Der Chor sucht sich in dieser Enge seinen Ort, manchmal steht er auch hinter der Bühne, bis Otellos Schädeldecke eine Tür freigibt und eine schier antikische Wucht aus Gesang in den Saal fluten lässt. Gerhard Michalski hat dem Chor eine großartige Genauigkeit antrainiert, die sich in den zahllosen Engstellen von "Otello" bestens bewährt.

In dieser Wand aus Tönen wirkt der weich tragende und nie aufdringliche Sopran von Jacqueline Wagner (Desdemona) gleichsam madonnenhaft, wie eine Stimme aus einer anderen Welt, deren vornehmes, unschuldiges Timbre den Gedanken an einen Ehebruch abwegig scheinen lässt. Otello (mit robustem und durchsetzungskräftigem Tenor: Zoran Todorovich) ist in seiner Eifersucht gleichwohl kaum zu bremsen, nicht einmal von der rührendsten Geste seiner Gattin: Im Finale, vor dem Eifersuchtsmord, holt sie noch einmal ihr Brautkleid heraus. In diesem schwarzen Kerker scheint es wie von Frau Klementine aus der Ariel-Werbung gewaschen.
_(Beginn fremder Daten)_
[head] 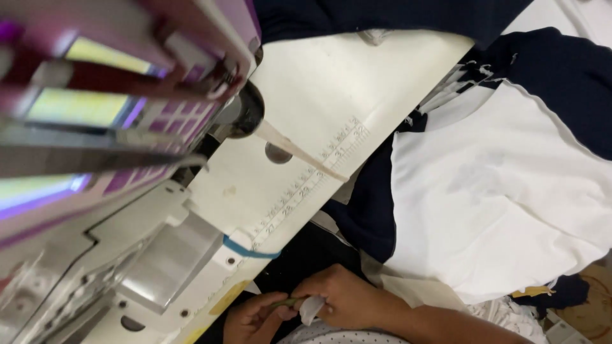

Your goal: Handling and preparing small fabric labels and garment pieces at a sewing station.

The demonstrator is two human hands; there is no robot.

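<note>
Two hands, left hand point(255, 320) & right hand point(347, 298), pinch 1 white scrap point(310, 309).

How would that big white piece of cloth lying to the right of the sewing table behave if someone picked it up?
The white cloth would probably go floppy and drape, since it already lies in soft folds and wrinkles. It looks thin, so likely light for its size. It overlaps the dark navy fabric, so lifting it might drag that along. It should not roll or break.

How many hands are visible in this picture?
2. Both are at the bottom edge, below the white sewing machine table: the left hand pinches a thin green strip, and the right hand beside it holds a small white fabric piece. No others show.
</note>
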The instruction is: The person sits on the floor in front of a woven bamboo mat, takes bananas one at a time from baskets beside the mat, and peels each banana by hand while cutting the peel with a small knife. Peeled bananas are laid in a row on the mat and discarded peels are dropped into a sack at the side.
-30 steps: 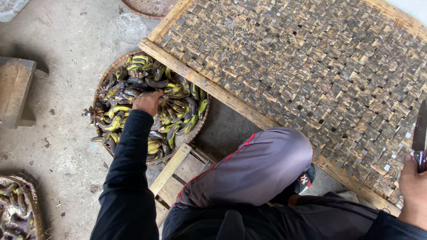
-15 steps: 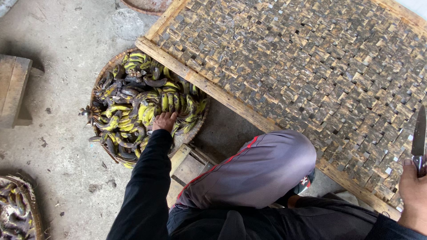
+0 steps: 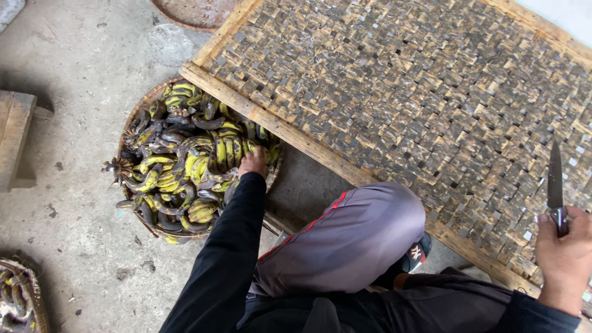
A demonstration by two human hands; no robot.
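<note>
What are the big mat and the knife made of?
The mat looks like woven strips of bamboo or wood, dull brown, in a pale wooden frame: you can see the criss-cross weave. The knife in the right hand seems to be metal: its blade is grey and smooth.

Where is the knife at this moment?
In the head view the knife is at the far right, held upright in the right hand, its blade pointing up over the near right corner of the woven bamboo tray, far from the banana basket.

Bare concrete floor (image 3: pixel 68 74) beside banana basket (image 3: pixel 139 108)
</note>
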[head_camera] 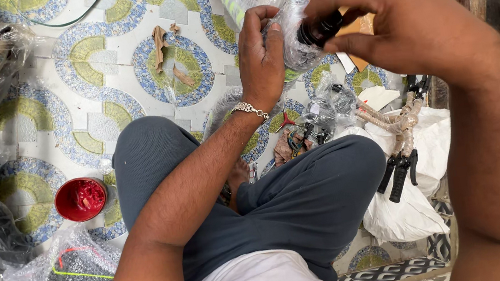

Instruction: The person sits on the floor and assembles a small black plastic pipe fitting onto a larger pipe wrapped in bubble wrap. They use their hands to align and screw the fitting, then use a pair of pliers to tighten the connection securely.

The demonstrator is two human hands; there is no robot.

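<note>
My left hand (pixel 260 56) wraps around a tube-shaped part covered in clear plastic wrap (pixel 292 46), a bracelet on its wrist. My right hand (pixel 400 20) pinches a small black round piece (pixel 319 29) at the end of that wrapped part. Both hands are raised above my crossed legs in dark grey trousers (pixel 308 197). The rest of the wrapped part runs up and away, with green and white showing through the plastic.
A red tub of grease (pixel 81 199) sits on the patterned tile floor (pixel 100 108) at left. Plastic-wrapped parts lie at left and bottom left (pixel 63 278). Black brake levers with wrapped cables (pixel 400 170), a white bag (pixel 416 202) and small tools lie at right.
</note>
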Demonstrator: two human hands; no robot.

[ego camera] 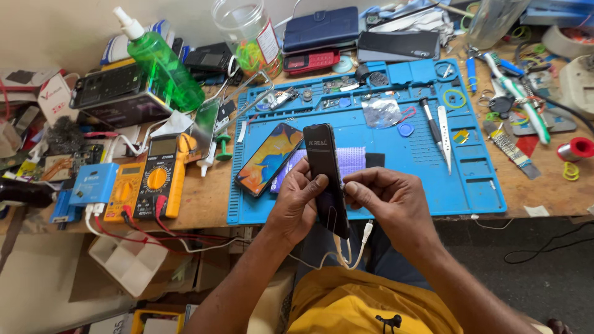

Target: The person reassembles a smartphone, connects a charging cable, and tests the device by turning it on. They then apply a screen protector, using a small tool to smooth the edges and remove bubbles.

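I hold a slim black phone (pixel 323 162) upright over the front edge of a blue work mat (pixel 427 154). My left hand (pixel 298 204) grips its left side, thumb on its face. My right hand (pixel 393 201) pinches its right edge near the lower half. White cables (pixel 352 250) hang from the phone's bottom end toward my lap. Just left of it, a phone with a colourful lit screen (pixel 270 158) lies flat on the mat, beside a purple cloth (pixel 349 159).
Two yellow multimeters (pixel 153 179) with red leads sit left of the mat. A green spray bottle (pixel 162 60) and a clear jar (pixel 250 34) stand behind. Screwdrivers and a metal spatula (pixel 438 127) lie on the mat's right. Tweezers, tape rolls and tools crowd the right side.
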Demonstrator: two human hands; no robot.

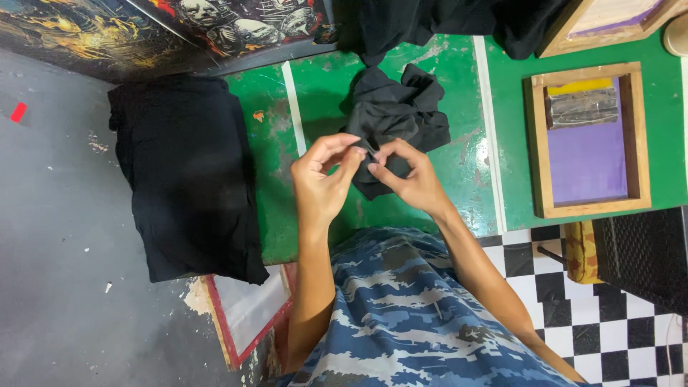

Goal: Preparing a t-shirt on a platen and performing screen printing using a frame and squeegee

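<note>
**Crumpled black garment, held at its near edge by both hands**

Item 1. Black garment (395,115): crumpled, lying on the green counter (459,179) directly beyond the hands. Its near edge is drawn up between the fingertips.

Item 2. Left hand (320,183): fingers curled, thumb and forefinger pinched on the garment's near edge.

Item 3. Right hand (408,175): fingers likewise pinched on the same edge. The two hands meet almost fingertip to fingertip, both clamped on the cloth.

Item 4. Folded black fabric stack (190,175): well to the left of the left hand, draped over the counter's left end and hanging down past its edge.

Item 5. Wooden-framed screen (589,140): to the right of the right hand, flat on the counter, purple mesh with a yellow strip and a grey patch at its far end.

Item 6. Second black cloth (444,25): beyond the garment, at the counter's far side.

Item 7. Blue camouflage clothing (408,315): worn by the person, below the forearms.

Item 8. Chequered floor (609,337): below and right of the right forearm.
</note>
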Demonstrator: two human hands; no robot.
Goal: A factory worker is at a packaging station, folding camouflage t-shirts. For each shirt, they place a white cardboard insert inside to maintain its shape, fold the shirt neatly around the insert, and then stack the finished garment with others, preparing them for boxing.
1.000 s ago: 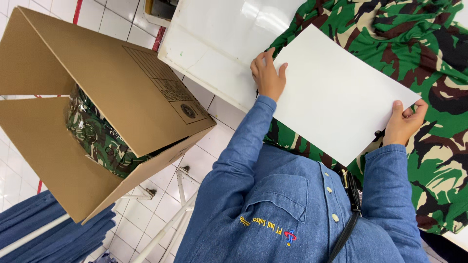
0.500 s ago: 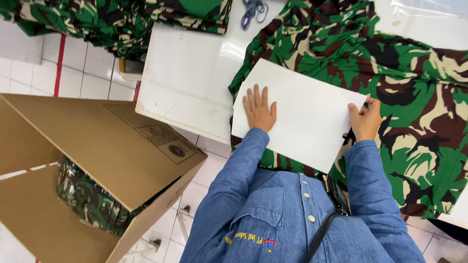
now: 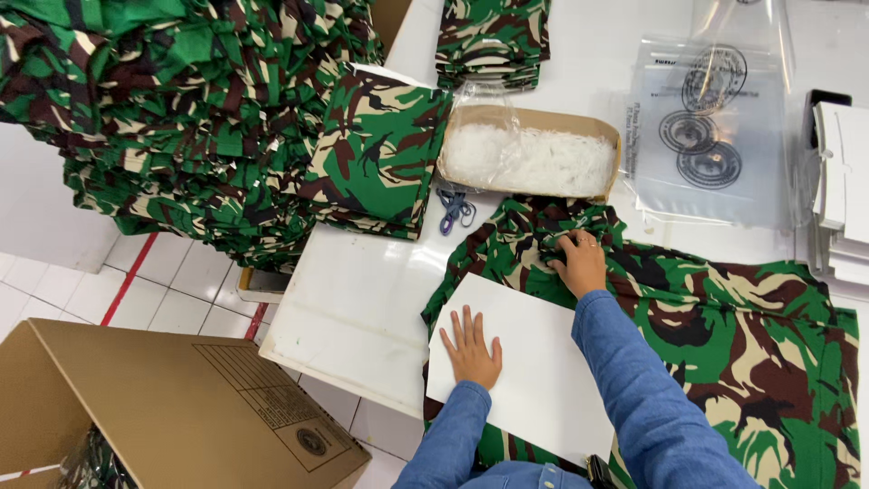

Weitere trügerische Signale hält Otellos Schädel jedoch nicht mehr aus. Kaum hat er Desdemona erwürgt, geht ein Riss durch die Wand. Licht dringt herein, und tatsächlich: Jetzt begreift der düstere Held, was in dieser wahnwitzigen Nacht passiert ist und welche Kabale ihn vernichtet hat. Trotzdem ist es wiederum Jago, der ihm - diskret und zielführend - von hinten das Messer für den Suizid reicht.

Am Ende großer, einhelliger Beifall. Gern darf die Spielzeit auf diesem fulminanten Niveau bleiben. Etwas mehr Lieblichkeit, Farbe und Helligkeit dürfte sich automatisch einstellen.